Yesterday, was a partial day; a time for catching up on non-essentials, thinking in second gear (which can sometimes be more productive than thinking in first gear), and doing dutiful and homely things. 8.00 am: To begin, I squashed a minor surge in emails activity, set my day’s diary in order, and readied myself for the peculiar challenges that day would present. Experience prepares us for the unexpected, only in part. Coping with unfamiliar tests requires, in addition, imagination, self-control, caution, and (on occasion) the wisdom of silence. 8.30 am: Off to the School. A deadening and achingly grey tarpaulin stretched across the sky:
The cassette tapes that I ordered, together with the CD recordings of the sermons upon which I. Nothing. Lack. will be based, had arrived. There were only four addresses delivered on the theme of Psalm 23 in August 1979. I’d assumed that there’d be five – one for each weekday. 9.00 am: The Royal Commission ‘Memory’ day event was pushed forward an inch or two. Co-ordination and communication is of the essence. That done, I advanced the preparations for my sound event during the archive week too. There were letters to write and a venue to secure.

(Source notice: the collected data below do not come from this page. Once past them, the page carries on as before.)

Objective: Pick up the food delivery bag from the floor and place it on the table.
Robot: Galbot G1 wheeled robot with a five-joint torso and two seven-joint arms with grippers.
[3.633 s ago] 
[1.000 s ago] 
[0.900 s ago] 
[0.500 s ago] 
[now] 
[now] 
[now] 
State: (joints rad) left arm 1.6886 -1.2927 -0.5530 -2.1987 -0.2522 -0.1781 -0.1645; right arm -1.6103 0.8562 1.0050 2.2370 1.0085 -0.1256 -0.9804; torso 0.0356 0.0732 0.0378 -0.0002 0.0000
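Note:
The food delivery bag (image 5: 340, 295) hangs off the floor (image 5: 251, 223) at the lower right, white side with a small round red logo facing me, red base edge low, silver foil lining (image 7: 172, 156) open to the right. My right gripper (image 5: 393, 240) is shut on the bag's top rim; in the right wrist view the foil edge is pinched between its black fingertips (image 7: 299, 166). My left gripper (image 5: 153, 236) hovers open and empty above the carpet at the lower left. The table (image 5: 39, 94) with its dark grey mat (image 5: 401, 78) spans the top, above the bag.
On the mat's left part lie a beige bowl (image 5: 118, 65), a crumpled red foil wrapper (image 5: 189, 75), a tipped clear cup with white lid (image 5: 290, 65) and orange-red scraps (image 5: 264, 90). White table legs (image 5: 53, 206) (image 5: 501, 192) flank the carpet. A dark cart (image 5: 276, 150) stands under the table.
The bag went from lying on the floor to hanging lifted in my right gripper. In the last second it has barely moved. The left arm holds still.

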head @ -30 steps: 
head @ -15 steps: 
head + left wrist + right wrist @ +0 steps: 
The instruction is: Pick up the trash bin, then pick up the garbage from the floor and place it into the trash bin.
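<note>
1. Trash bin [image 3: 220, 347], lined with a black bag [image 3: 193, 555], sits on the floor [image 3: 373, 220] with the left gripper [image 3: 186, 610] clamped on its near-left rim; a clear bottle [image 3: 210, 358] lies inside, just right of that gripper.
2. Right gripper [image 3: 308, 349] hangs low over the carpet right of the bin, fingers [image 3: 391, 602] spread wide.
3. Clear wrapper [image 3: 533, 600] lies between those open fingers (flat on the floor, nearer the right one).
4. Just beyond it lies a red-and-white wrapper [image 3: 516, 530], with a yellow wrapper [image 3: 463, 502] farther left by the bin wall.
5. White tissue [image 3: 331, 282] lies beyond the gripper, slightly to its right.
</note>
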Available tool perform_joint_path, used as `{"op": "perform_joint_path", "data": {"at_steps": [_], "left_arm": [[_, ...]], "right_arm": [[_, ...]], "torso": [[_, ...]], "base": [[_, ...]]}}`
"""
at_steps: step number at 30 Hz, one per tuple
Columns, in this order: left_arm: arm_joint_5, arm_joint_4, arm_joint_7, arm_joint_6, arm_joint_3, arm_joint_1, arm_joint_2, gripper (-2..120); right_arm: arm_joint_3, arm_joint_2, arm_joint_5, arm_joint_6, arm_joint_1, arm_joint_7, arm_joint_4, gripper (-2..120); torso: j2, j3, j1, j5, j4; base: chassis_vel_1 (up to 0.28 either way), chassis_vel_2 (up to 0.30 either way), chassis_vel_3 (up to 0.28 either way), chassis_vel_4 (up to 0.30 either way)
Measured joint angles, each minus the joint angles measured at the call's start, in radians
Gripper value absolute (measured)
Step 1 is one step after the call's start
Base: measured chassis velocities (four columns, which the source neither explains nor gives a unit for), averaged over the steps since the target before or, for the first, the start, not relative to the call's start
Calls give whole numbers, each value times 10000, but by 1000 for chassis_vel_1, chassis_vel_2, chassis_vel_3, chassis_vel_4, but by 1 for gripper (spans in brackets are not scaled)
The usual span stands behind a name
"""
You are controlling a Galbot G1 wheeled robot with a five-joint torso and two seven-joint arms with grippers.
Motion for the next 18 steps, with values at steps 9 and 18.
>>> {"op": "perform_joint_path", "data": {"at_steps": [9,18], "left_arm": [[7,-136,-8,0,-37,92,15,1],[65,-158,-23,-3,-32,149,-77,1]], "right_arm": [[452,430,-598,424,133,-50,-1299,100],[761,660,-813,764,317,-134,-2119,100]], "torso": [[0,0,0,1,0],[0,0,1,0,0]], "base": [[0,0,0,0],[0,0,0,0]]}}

A PhD fine art tutorial with one of my second-supervisees. 12.30 pm: A final MA fine art tutorial with one of our retiring postgraduates. The part-time journey always feels longer than it is. The second exhibition is a corker. In my opinion, and the experience of many students, it’s the most challenging component of the degree scheme – as it should be.
2.15 pm: After lunch, I headed for the Old College for a PhD fine art tutorial, accompanied by tea and kiwi fruit. Teaching can be conducted in a very civilised manner still. 3.30 pm: Another final MA fine art tutorial.
4.30 pm: My second PhD fine art tutorial of the day centred on image to sound conversion techniques, and a general discussion about the distinction between content, intent, and experimental method in research. I had time at the end of the day, in between finalising MA admissions for the new academic year, to take a peak at the new print exhibition at the School’s gallery:
7.30 pm: The final final drafts of one of our completing PhD Fine Art students was in by inbox. Their deadline looms; which means that mine does too. Onwards.
Some principles and observations derived from today’s engagements:
- The journey to a dead end, creatively speaking, may still prove to be both engaging and worth pursuing.
- Don’t squash an unexpected idea, deviation, or unintentional development. They may prove to be signposts pointing to where you should be really headed.
- Our work may reveal to us aspects of our personalities and experience that are entirely concealed from others.
- We can know too much about our work. This is the burden of the PhD Fine Art student.
- An unconfident and a pessimistic outlook on our work can sweep in upon us as quickly as a sea-mist, and linger for as long. But, in time, it’ll disperse.
- When your love for making art deserts you, do it dutifully. Never stop. Gradually, the passion will reassert itself.